From the line containing "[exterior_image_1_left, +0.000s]" down to the final line of the entries below, restate each line word for word and add nothing.
[Records]
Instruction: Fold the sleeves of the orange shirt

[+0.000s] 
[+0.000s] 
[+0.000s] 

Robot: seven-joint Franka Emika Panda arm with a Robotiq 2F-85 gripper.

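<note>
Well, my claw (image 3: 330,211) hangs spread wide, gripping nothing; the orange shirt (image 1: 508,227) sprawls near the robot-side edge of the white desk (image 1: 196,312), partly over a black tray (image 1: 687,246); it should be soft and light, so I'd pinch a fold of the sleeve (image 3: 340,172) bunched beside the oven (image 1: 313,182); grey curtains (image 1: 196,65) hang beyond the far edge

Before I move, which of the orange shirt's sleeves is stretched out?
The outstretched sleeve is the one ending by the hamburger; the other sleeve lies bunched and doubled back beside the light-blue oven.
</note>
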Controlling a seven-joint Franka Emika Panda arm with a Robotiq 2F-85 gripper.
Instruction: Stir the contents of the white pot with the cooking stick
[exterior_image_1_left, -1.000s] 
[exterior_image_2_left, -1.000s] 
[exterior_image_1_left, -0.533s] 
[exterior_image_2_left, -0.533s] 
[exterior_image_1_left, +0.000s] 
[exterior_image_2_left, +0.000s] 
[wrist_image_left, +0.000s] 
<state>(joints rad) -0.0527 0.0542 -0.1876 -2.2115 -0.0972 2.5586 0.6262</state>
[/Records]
● **Expected output**:
[exterior_image_1_left, +0.000s] 
[exterior_image_2_left, +0.000s] 
[wrist_image_left, +0.000s] 
<state>(joints rad) -0.0527 0.0542 -0.1876 -2.2115 -0.0972 2.5586 0.6262</state>

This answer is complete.